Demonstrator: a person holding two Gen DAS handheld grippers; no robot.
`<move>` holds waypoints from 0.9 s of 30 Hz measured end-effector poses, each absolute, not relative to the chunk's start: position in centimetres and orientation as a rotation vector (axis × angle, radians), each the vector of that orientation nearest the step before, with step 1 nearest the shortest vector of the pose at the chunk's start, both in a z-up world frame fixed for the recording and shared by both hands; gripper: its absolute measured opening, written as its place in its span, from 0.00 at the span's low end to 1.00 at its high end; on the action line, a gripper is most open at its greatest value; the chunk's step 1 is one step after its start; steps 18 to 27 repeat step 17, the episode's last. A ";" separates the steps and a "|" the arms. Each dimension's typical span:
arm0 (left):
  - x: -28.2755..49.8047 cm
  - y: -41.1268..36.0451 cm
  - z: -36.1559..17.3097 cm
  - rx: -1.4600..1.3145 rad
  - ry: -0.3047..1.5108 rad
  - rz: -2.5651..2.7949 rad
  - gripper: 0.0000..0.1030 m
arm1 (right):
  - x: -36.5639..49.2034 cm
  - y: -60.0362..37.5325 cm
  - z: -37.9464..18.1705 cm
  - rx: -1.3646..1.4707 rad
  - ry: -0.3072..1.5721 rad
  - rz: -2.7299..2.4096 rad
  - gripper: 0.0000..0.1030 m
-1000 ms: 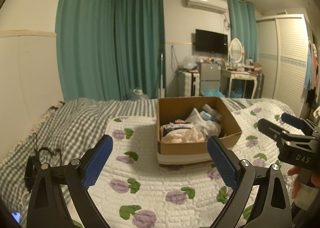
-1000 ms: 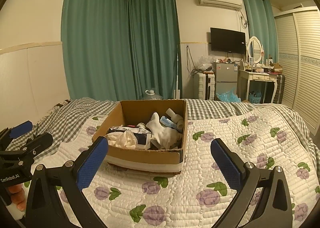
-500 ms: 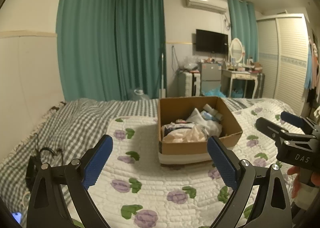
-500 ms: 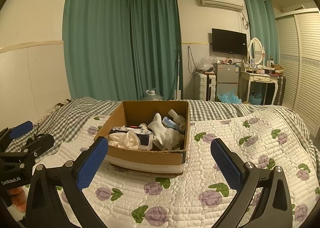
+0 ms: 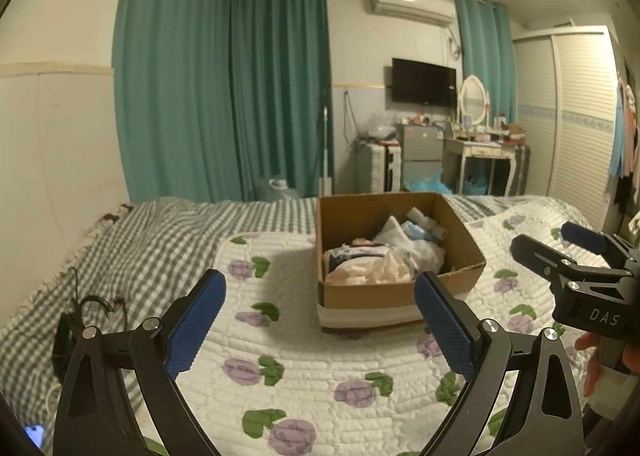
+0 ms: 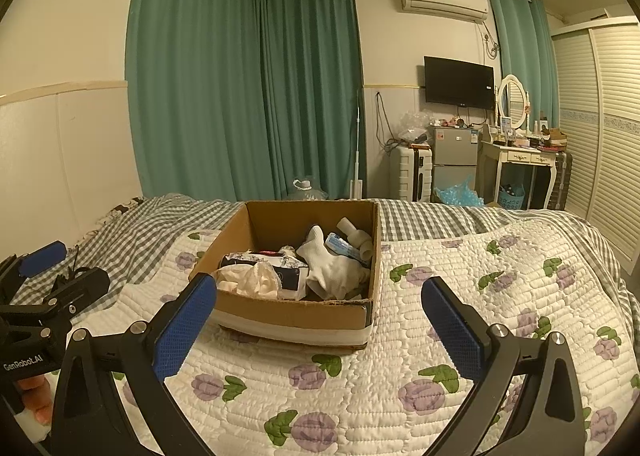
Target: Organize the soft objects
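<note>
I hold both tongs over the near part of the bed (image 6: 500, 276), above the flowered quilt (image 5: 304, 340), and neither has anything in it. My left tongs (image 5: 318, 320) are spread wide, the blue pads well apart with only quilt between them. My right tongs (image 6: 320, 324) are spread just as wide and just as bare.

The soft things are all in the cardboard box (image 6: 296, 314), which sits on the quilt toward the middle of the bed, ahead of both tongs and apart from them. Inside I see a crumpled cream cloth (image 6: 250, 280) against the near wall, a dark printed bundle (image 6: 276, 266) behind it, white socks (image 6: 332, 268) toward the right wall, and some pale rolled pieces (image 6: 356, 234) in the far right corner. They lie in a loose heap, overlapping, not folded or lined up.

As far as I can judge, the sorting proper has not begun: nothing soft lies out on the quilt, and nothing is gripped. Or the gathering into the box is already done; I cannot tell which. What seems left is to reach into the box, lift pieces out one at a time and lay or fold them in order. The cream cloth at the near wall looks easiest to reach first.
</note>
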State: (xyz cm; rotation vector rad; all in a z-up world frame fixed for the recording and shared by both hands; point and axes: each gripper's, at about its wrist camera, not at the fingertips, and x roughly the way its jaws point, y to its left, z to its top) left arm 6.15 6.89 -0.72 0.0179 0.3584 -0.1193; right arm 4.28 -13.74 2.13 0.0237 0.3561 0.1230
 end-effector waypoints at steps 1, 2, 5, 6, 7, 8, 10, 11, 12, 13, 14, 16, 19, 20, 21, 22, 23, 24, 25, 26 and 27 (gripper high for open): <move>6.2 6.9 -0.7 0.018 0.358 -0.118 0.94 | 4.3 -13.7 2.1 0.024 0.357 0.123 1.00; 6.2 6.9 -0.7 0.018 0.360 -0.117 0.94 | 4.3 -13.7 2.1 0.023 0.359 0.123 1.00; 6.1 7.0 -0.7 0.017 0.364 -0.121 0.94 | 4.3 -13.7 2.0 0.021 0.362 0.125 1.00; 6.1 7.0 -0.6 0.019 0.364 -0.120 0.94 | 4.3 -13.7 2.0 0.021 0.361 0.123 1.00; 6.1 7.0 -0.7 0.018 0.363 -0.120 0.94 | 4.3 -13.7 2.0 0.021 0.361 0.125 1.00; 6.1 7.0 -0.6 0.018 0.363 -0.121 0.94 | 4.3 -13.7 2.0 0.020 0.361 0.126 1.00; 6.1 7.0 -0.7 0.018 0.363 -0.119 0.94 | 4.3 -13.7 1.9 0.018 0.361 0.125 1.00; 6.1 7.0 -0.6 0.017 0.364 -0.120 0.94 | 4.3 -13.7 1.9 0.017 0.362 0.126 1.00; 6.1 7.0 -0.7 0.017 0.365 -0.120 0.94 | 4.3 -13.7 1.9 0.018 0.362 0.125 1.00; 6.1 6.9 -0.7 0.018 0.364 -0.120 0.94 | 4.3 -13.7 1.8 0.017 0.363 0.125 1.00; 6.1 6.9 -0.7 0.018 0.364 -0.121 0.94 | 4.3 -13.7 1.9 0.017 0.363 0.125 1.00; 6.0 6.9 -0.6 0.020 0.361 -0.119 0.94 | 4.4 -13.7 1.8 0.017 0.366 0.125 1.00; 6.1 6.9 -0.7 0.020 0.363 -0.118 0.94 | 4.4 -13.8 1.8 0.016 0.365 0.125 1.00; 6.1 6.9 -0.7 0.020 0.363 -0.118 0.94 | 4.4 -13.8 1.8 0.016 0.365 0.125 1.00; 6.1 6.9 -0.7 0.020 0.363 -0.118 0.94 | 4.4 -13.8 1.8 0.016 0.365 0.125 1.00; 6.1 6.9 -0.7 0.020 0.363 -0.118 0.94 | 4.4 -13.8 1.8 0.016 0.365 0.125 1.00; 6.1 6.9 -0.7 0.020 0.363 -0.118 0.94 | 4.4 -13.8 1.8 0.016 0.365 0.125 1.00; 6.1 6.9 -0.7 0.020 0.363 -0.118 0.94 | 4.4 -13.8 1.8 0.016 0.365 0.125 1.00; 6.1 6.9 -0.7 0.020 0.363 -0.118 0.94 | 4.4 -13.8 1.8 0.016 0.365 0.125 1.00; 6.1 6.9 -0.7 0.020 0.363 -0.118 0.94 | 4.4 -13.8 1.8 0.016 0.365 0.125 1.00; 6.1 6.9 -0.7 0.020 0.363 -0.118 0.94 | 4.4 -13.8 1.8 0.016 0.365 0.125 1.00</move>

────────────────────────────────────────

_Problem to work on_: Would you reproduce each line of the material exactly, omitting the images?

_Result of the task_:
Demonstrator: a person holding two Gen DAS handheld grippers; no robot.
`<move>` holds waypoints from 0.9 s of 30 Hz measured end-effector poses, each absolute, not relative to the chunk's start: position in centimetres and orientation as a rotation vector (axis × angle, radians), each the vector of that orientation nearest the step before, with step 1 nearest the shortest vector of the pose at the chunk's start, both in a z-up world frame fixed for the recording and shared by both hands; gripper: its absolute measured opening, written as its place in its span, from 0.00 at the span's low end to 1.00 at its high end; on the action line, a gripper is most open at its greatest value; the chunk's step 1 is one step after its start; steps 18 to 27 repeat step 17, the episode's last. A ";" separates the steps and a "|" the arms. Each dimension's typical span:
arm0 (left):
  - x: -28.2755..49.8047 cm
  - y: -41.1268..36.0451 cm
  - z: -36.1559..17.3097 cm
  - rx: -1.4600..1.3145 rad
  - ry: -0.3047..1.5108 rad
  - rz: -2.5651..2.7949 rad
  - gripper: 0.0000..0.1030 m
arm1 (right):
  - x: -36.5639..49.2034 cm
  - y: -60.0362..37.5325 cm
  - z: -37.9464..18.1705 cm
  - rx: -1.3646..1.4707 rad
  - ry: -0.3072..1.5721 rad
  - rz: -2.7299..2.4096 rad
  - gripper: 0.0000..0.1030 m
-1000 ms: 
-1000 ms: 
-500 ms: 
-500 ms: 
+0 ms: 
+0 ms: 
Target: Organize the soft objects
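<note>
I hold both tongs over the near part of the bed (image 6: 500, 276), above the flowered quilt (image 5: 304, 340), and neither has anything in it. My left tongs (image 5: 318, 320) are spread wide, the blue pads well apart with only quilt between them. My right tongs (image 6: 320, 324) are spread just as wide and just as bare.

The soft things are all in the cardboard box (image 6: 296, 314), which sits on the quilt toward the middle of the bed, ahead of both tongs and apart from them. Inside I see a crumpled cream cloth (image 6: 250, 280) against the near wall, a dark printed bundle (image 6: 276, 266) behind it, white socks (image 6: 332, 268) toward the right wall, and some pale rolled pieces (image 6: 356, 234) in the far right corner. They lie in a loose heap, overlapping, not folded or lined up.

As far as I can judge, the sorting proper has not begun: nothing soft lies out on the quilt, and nothing is gripped. Or the gathering into the box is already done; I cannot tell which. What seems left is to reach into the box, lift pieces out one at a time and lay or fold them in order. The cream cloth at the near wall looks easiest to reach first.
</note>
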State: (xyz cm; rotation vector rad; all in a z-up world frame fixed for the recording and shared by both hands; point and axes: each gripper's, at about its wrist camera, not at the fingertips, and x roughly the way its jaws point, y to its left, z to its top) left arm 6.15 6.89 -0.72 0.0179 0.3584 -0.1193; right arm 4.28 -13.74 2.13 0.0237 0.3561 0.1230
 end-effector waypoints at steps 1, 2, 5, 6, 7, 8, 10, 11, 12, 13, 14, 16, 19, 20, 21, 22, 23, 24, 25, 26 and 27 (gripper high for open): <move>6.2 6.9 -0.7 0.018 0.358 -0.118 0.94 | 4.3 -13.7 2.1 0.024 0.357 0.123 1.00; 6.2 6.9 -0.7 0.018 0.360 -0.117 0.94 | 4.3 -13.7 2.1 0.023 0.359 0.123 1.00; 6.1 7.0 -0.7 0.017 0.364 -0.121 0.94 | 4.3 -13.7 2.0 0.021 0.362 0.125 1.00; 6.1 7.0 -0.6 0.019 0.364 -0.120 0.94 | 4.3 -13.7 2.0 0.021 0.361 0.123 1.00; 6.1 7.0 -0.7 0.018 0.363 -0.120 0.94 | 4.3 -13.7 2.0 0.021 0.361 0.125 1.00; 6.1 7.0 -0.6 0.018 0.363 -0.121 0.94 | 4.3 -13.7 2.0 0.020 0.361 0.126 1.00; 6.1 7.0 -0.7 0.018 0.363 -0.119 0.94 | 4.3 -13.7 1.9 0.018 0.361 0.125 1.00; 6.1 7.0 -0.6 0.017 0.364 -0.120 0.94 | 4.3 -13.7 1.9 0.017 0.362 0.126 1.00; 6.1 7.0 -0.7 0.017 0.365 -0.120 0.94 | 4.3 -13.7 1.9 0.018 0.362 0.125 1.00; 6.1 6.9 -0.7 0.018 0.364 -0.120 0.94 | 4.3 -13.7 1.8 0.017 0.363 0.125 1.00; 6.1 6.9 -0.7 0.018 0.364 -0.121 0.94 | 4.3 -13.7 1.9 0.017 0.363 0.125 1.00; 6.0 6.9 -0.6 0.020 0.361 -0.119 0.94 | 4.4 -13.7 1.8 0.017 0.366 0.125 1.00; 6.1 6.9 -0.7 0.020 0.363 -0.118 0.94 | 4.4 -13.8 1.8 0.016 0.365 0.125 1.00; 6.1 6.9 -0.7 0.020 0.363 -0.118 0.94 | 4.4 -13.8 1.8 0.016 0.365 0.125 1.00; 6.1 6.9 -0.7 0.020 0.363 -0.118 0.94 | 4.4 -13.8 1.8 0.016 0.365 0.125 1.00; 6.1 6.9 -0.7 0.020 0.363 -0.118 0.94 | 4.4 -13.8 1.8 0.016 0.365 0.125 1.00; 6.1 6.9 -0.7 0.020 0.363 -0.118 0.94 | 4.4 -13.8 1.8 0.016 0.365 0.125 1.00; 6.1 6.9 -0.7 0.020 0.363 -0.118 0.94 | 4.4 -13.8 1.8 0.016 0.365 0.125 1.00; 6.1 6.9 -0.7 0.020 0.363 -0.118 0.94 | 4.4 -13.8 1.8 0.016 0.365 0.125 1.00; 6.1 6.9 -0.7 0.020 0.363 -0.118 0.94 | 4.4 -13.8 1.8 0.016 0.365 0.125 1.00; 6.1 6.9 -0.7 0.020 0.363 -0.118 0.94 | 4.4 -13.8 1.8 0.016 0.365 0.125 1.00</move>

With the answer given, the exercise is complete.